Rafael: Yeah, so CloudUp . . .
Andrew: . . . CloudUp.
Rafael: Exactly, I used CloudUp to do that. I just used a shortcut, and auto-uploaded it to the service, and you got it. It’s really about sharing anything. It’s about sharing files, images, links, et cetera. So, it’s one of those things, where you look at it and you say “OK, someone’s doing this.” It’s Cloudly or Droppler would be the two closest competitors. But, they’re not focused on it full-time, and it’s not that fast. And so, the team saw an opportunity. Especially, let’s be clear, it was led by Tian [SP] and Guillermo [SP], based on an opportunity do this and it was something that suited the team that was already there, at LearnBoost. Well, so the team’s super excited about it.
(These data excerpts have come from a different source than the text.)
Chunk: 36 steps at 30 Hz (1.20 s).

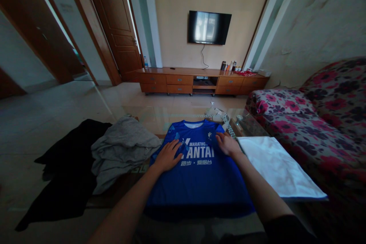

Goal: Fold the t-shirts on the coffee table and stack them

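Observation:
A blue T-shirt (200, 183) with white "MARATHON" and "YANTAI" print lies front side up on a glass-topped table, its neckline at the far side. My left hand (169, 155) rests flat on the chest, fingers spread across the left end of the lettering. Near the small bird-like emblem, my right hand (228, 143) touches the shirt's right side, its fingers pointing inward and slightly bent. Nothing shows in either hand. To the right lies a flat white folded cloth (280, 166). On the left, a crumpled grey garment (122, 146) is heaped against a black garment (68, 179).
The glass table (185, 112) has a patterned border and a small glass item (239, 119) toward its far right. A flowered sofa (323, 129) stands at the right. Beyond are a low wooden cabinet (180, 80) with bottles, a wall television (209, 27) and a brown door (114, 26).

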Motion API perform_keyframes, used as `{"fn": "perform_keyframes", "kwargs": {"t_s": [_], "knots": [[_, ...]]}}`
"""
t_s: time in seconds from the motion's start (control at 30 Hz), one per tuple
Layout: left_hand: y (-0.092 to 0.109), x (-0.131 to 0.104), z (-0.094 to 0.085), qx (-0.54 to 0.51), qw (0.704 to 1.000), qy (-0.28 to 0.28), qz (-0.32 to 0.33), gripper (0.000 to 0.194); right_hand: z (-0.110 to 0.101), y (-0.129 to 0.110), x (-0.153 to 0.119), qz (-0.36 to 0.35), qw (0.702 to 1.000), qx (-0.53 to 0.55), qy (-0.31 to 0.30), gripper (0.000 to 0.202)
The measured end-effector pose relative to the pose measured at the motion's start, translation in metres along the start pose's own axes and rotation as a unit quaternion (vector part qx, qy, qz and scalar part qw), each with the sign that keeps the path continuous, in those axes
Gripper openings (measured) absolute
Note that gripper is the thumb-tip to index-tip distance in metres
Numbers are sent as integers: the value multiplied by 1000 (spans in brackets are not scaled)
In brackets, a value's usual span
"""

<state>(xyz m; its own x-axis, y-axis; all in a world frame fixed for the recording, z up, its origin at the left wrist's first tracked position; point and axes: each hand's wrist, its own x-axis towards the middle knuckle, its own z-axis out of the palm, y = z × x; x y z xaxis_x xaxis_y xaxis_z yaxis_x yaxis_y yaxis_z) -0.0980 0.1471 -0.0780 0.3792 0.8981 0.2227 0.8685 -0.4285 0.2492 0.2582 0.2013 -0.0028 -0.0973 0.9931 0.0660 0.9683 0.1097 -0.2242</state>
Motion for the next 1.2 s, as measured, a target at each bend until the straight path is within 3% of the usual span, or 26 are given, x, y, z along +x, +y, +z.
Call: {"fn": "perform_keyframes", "kwargs": {"t_s": [0.07,0.17,0.23,0.33,0.53,0.63,0.77,0.9,1.07,1.2], "knots": [[0,0,0,-5,1000,0,1,57,-13,31,8,-7,999,31,7,41],[0,-1,-1,-9,1000,1,-1,57,-12,73,6,65,996,-16,-59,56],[0,-1,-1,-9,1000,4,-3,57,-3,89,0,78,991,-31,-101,62],[1,-1,-1,-5,1000,6,-2,57,8,97,-7,42,992,-16,-116,55],[0,-1,-1,7,1000,-3,4,58,2,101,-4,-10,986,-6,-166,22],[-1,-1,-2,9,1000,-7,4,60,-3,98,1,-16,988,-12,-153,15],[-3,4,-6,5,1000,-25,6,61,0,78,7,-26,997,-13,-69,31],[-7,14,-9,19,999,2,-42,56,24,53,0,-118,993,-19,10,49],[-18,17,-2,51,996,21,-71,65,57,45,-14,-97,992,-75,-22,60],[-23,17,0,52,996,-6,-68,68,60,46,-17,-85,992,-85,-46,66]]}}
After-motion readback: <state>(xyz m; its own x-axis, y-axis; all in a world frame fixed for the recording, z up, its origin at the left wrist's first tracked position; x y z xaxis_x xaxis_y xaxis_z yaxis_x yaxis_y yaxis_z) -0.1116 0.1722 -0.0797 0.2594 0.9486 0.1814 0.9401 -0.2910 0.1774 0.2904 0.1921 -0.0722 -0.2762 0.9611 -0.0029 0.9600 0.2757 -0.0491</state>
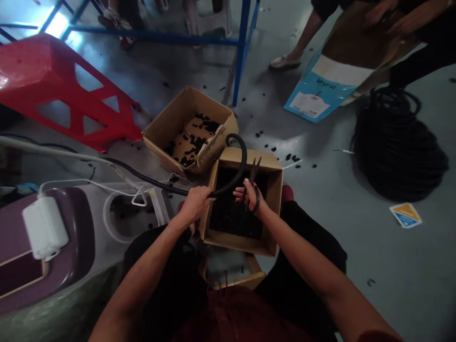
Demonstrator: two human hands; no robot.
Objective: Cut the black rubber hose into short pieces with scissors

Andrew: And once again they’re doing something for free. I mean, we’re talking about 200 gigabytes of space for free.
Rafael: Yeah. I mean, there’s definitely a thought process behind it, but, you know, out of respect and like for them, I’m not the CEO, so I can’t speak for their plans or what they want to go do, but there’s clearly a plan. [laughs]
Andrew: Fair enough, of course. Alright, last time, I think I ended by suggesting that people go check out raphaelcoralis.com [SP], but didn’t you switch to Tumblr?
Rafael: Yeah [laughs]
Andrew: Why’d you go to Tumblr?
Rafael: I switched to… so I realized that that website was, sorry, I was on blogger, it was blog.raphaelcorrales.com.
Andrew: Oh OK.
Rafael: People can’t spell my name, [laughs] so I got a shorter domain, so it’s rc.io, that’s it.
Andrew: rc.io?
Rafael: Yeah, and it forwards to my Tumblr, because the reality is that I had a web presence, I had my own custom built website. Everyone was going there just to read either my twitter or my blog posts. So, I said “You know what? Let’s just beat this thing to the punch.” It’s rc.io, just forwards to my Tumblr. I blog very frequently, as you probably saw in your research, and it’s a lot about what it’s like to be a founder, to be frank.
Rafael: Yeah, I can see that now. So the big quotes, Tumblr’s really good for that.
Andrew: Yep.
Rafael: Alright. So, there it is. Thank you so much for doing this interview
Andrew: I appreciated it. Thank you.
Rafael: Thank you all for being a part of it. Bye, guys.